> What to work on:
For any picture in the lines below, please leave it out and copy the rest exactly.
——
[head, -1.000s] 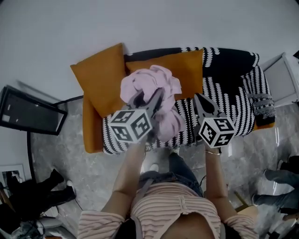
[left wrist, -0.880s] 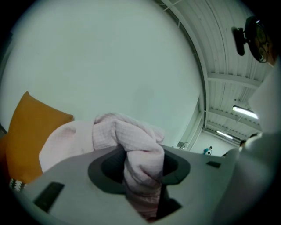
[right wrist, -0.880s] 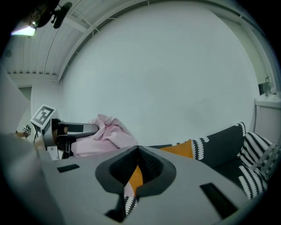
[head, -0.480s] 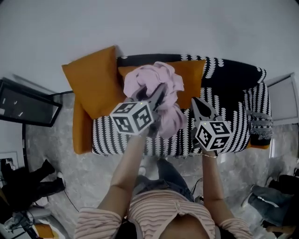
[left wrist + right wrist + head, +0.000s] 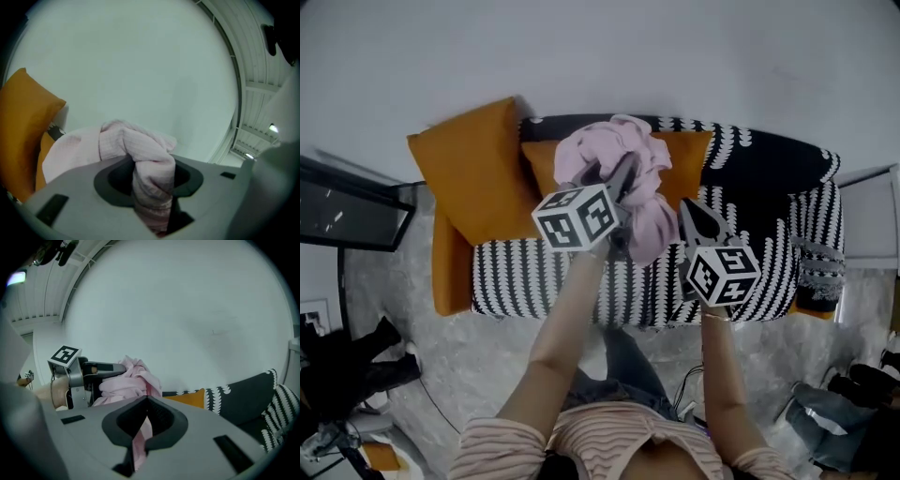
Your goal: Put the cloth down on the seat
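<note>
A bunched pink cloth point(image 5: 619, 155) hangs in the air over the sofa's backrest and seat point(image 5: 534, 277), which has a black-and-white striped cover. My left gripper point(image 5: 623, 183) is shut on a thick fold of the cloth point(image 5: 140, 150), which fills the gap between the jaws point(image 5: 152, 187). My right gripper point(image 5: 686, 211) sits just right of the bundle, shut on a thin strip of the cloth point(image 5: 138, 446). The right gripper view also shows the left gripper point(image 5: 101, 369) beside the bundle point(image 5: 129, 380).
Two orange cushions point(image 5: 473, 173) point(image 5: 680, 164) lean on the sofa's back at left and centre. A dark screen point(image 5: 347, 216) stands on the left and a white cabinet point(image 5: 872, 206) on the right. Shoes point(image 5: 347, 361) lie on the marble floor. A plain wall is behind.
Both grippers have carried the cloth forward and lower, towards the sofa. The sofa now lies closer under them. Both grips look unchanged.
</note>
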A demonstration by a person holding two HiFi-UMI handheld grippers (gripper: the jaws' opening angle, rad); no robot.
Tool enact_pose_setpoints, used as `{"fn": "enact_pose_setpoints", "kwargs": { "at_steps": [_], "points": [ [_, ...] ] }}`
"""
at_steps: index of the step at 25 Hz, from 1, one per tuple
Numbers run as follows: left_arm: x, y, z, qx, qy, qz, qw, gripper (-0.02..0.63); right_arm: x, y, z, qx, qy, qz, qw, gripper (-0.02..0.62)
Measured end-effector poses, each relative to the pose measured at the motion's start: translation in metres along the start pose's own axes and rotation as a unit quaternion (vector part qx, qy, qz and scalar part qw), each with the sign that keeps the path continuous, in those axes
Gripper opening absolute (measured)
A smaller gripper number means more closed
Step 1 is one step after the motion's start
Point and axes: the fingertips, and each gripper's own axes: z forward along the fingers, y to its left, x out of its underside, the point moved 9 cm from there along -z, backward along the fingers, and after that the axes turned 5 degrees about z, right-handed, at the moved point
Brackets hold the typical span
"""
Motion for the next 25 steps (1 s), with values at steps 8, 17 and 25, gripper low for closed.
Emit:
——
> Answer section:
[head, -1.000s] 
[left wrist, -0.880s] 
[right wrist, -0.880s] 
[head, -0.480s] 
[left wrist + right wrist + head, +0.000s] 
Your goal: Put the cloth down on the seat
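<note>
A bunched pink cloth point(image 5: 619, 155) hangs in the air over the sofa's backrest and seat point(image 5: 534, 277), which has a black-and-white striped cover. My left gripper point(image 5: 623, 183) is shut on a thick fold of the cloth point(image 5: 140, 150), which fills the gap between the jaws point(image 5: 152, 187). My right gripper point(image 5: 686, 211) sits just right of the bundle, shut on a thin strip of the cloth point(image 5: 138, 446). The right gripper view also shows the left gripper point(image 5: 101, 369) beside the bundle point(image 5: 129, 380).
Two orange cushions point(image 5: 473, 173) point(image 5: 680, 164) lean on the sofa's back at left and centre. A dark screen point(image 5: 347, 216) stands on the left and a white cabinet point(image 5: 872, 206) on the right. Shoes point(image 5: 347, 361) lie on the marble floor. A plain wall is behind.
Both grippers have carried the cloth forward and lower, towards the sofa. The sofa now lies closer under them. Both grips look unchanged.
</note>
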A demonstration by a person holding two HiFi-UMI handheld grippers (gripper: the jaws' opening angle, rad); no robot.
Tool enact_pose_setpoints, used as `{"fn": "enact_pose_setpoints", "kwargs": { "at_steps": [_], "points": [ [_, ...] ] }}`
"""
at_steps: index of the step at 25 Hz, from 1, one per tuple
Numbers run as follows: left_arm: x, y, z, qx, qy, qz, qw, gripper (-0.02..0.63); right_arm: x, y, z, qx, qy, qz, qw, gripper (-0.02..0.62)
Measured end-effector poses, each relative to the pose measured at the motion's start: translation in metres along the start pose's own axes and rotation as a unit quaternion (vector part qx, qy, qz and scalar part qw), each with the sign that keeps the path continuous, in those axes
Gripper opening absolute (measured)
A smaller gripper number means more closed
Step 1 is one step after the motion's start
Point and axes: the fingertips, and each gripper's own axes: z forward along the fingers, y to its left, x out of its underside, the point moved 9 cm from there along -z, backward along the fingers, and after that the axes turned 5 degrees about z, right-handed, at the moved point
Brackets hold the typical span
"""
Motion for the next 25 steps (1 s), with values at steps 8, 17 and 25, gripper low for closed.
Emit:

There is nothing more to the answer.